EXERCISE BRIEF
From the first line to the last, retype everything below exactly, minus the pictures.
═════ DATA SECTION
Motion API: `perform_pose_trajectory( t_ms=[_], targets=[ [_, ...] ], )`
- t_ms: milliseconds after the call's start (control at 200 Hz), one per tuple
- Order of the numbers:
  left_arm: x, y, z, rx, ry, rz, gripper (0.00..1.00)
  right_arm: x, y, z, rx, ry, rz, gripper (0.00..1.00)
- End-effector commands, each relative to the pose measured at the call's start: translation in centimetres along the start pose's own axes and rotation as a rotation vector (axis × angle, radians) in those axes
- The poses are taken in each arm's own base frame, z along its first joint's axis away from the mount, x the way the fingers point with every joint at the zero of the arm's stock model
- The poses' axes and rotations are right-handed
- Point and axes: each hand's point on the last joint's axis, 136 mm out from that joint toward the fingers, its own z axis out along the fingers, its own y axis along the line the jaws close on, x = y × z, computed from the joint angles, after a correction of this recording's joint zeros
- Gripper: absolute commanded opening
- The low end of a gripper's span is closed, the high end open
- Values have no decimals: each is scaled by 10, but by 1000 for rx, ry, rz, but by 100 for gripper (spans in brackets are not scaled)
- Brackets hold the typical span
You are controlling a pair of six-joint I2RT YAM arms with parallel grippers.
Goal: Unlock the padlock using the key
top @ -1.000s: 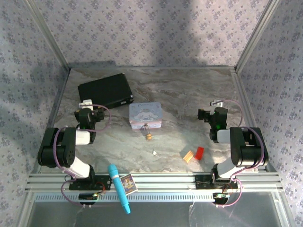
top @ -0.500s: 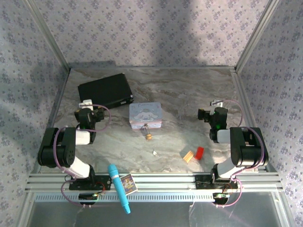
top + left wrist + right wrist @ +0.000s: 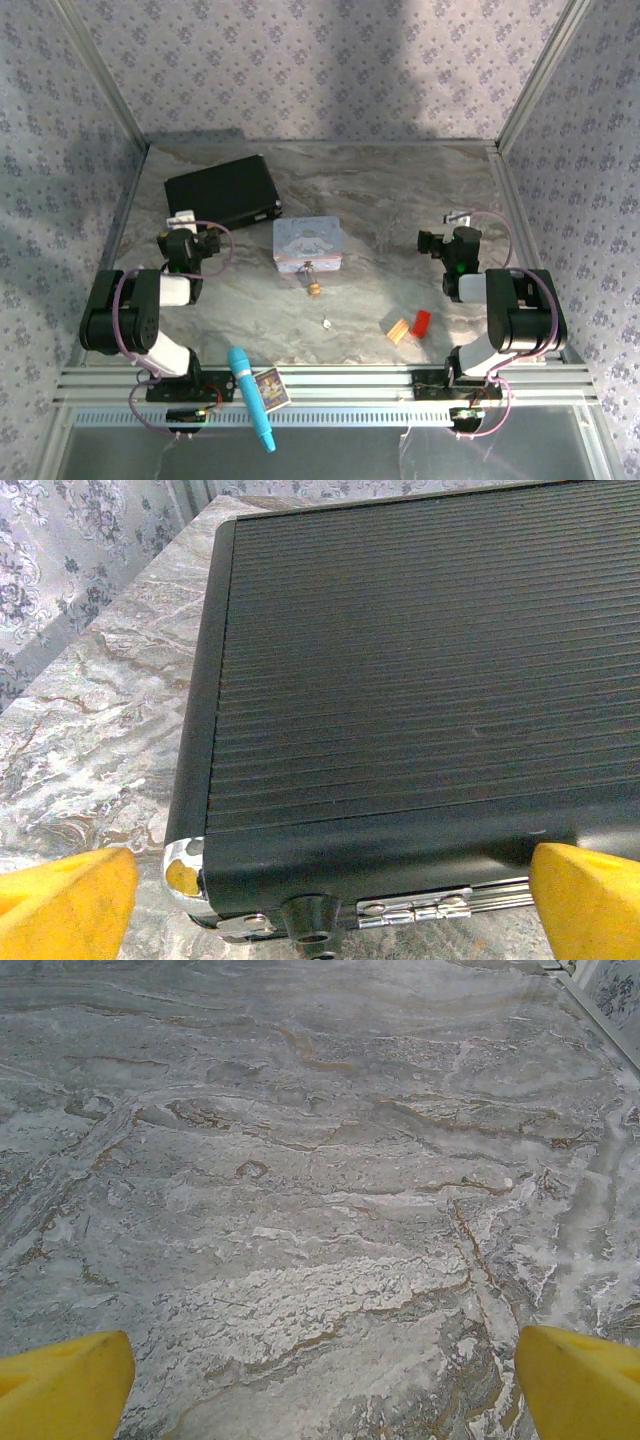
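Your top view is bright and even, lit from above, with the table [image 3: 400,290] palest mid-right. Soft grey shadows lie on the back wall [image 3: 420,60] and left wall [image 3: 50,200]. Your wrist views are sharp mid-frame. Yellow fingertips [image 3: 60,1380] blur at the corners. The chrome corner [image 3: 185,865] glints.

A black ribbed case [image 3: 222,191] lay at the upper left of the marble table [image 3: 400,190], with a pastel tin box [image 3: 308,245] near the centre. At lower right, a tan block [image 3: 398,330] sat just beside a red block [image 3: 421,321]. A blue toy microphone [image 3: 252,397] lay at bottom centre-left, with a small picture card [image 3: 270,386] beside it.
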Motion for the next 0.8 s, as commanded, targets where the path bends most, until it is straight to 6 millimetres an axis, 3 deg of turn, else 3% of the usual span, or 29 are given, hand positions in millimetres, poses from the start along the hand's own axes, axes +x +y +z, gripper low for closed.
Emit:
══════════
YOUR RESPONSE
Motion API: `perform_pose_trajectory( t_ms=[_], targets=[ [_, ...] ], )`
- t_ms: milliseconds after the call's start (control at 200 Hz), one per tuple
- Order of the numbers:
  left_arm: x, y, z, rx, ry, rz, gripper (0.00..1.00)
  right_arm: x, y, z, rx, ry, rz, gripper (0.00..1.00)
- End-effector commands, each relative to the pose measured at the call's start: translation in centimetres along the start pose's own axes and rotation as a rotation vector (axis × angle, radians) in those axes
- The poses are taken in each arm's own base frame, z along its first joint's axis away from the mount, x the way the fingers point with every joint at the zero of the arm's stock model
- The poses' axes and rotations are right-handed
- Point and axes: each hand's point on the last joint's axis, 136 mm out from that joint toward the fingers, its own z axis out along the fingers, its own y axis along the line the jaws close on, x = y × z, computed from the joint angles, after a correction of this recording's joint zeros
- Gripper: absolute commanded opening
- The low end of a gripper's span is closed, the high end open
- Values have no decimals: each is scaled by 10, but by 1000 for rx, ry, rz, but by 100 for gripper (spans in brackets are not scaled)
- Brackets hold the typical span
You are controlling a pair of six-joint I2RT YAM arms with parallel grippers.
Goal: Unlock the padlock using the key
top @ -1.000s: 
top @ -0.500s: 
top + left wrist + right wrist @ +0.000s: 
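Your top view is bright and even, lit from above, with the table [image 3: 400,290] palest mid-right. Soft grey shadows lie on the back wall [image 3: 420,60] and left wall [image 3: 50,200]. Your wrist views are sharp mid-frame. Yellow fingertips [image 3: 60,1380] blur at the corners. The chrome corner [image 3: 185,865] glints.

A black ribbed case [image 3: 222,191] lay at the upper left of the marble table [image 3: 400,190], with a pastel tin box [image 3: 308,245] near the centre. At lower right, a tan block [image 3: 398,330] sat just beside a red block [image 3: 421,321]. A blue toy microphone [image 3: 252,397] lay at bottom centre-left, with a small picture card [image 3: 270,386] beside it.
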Motion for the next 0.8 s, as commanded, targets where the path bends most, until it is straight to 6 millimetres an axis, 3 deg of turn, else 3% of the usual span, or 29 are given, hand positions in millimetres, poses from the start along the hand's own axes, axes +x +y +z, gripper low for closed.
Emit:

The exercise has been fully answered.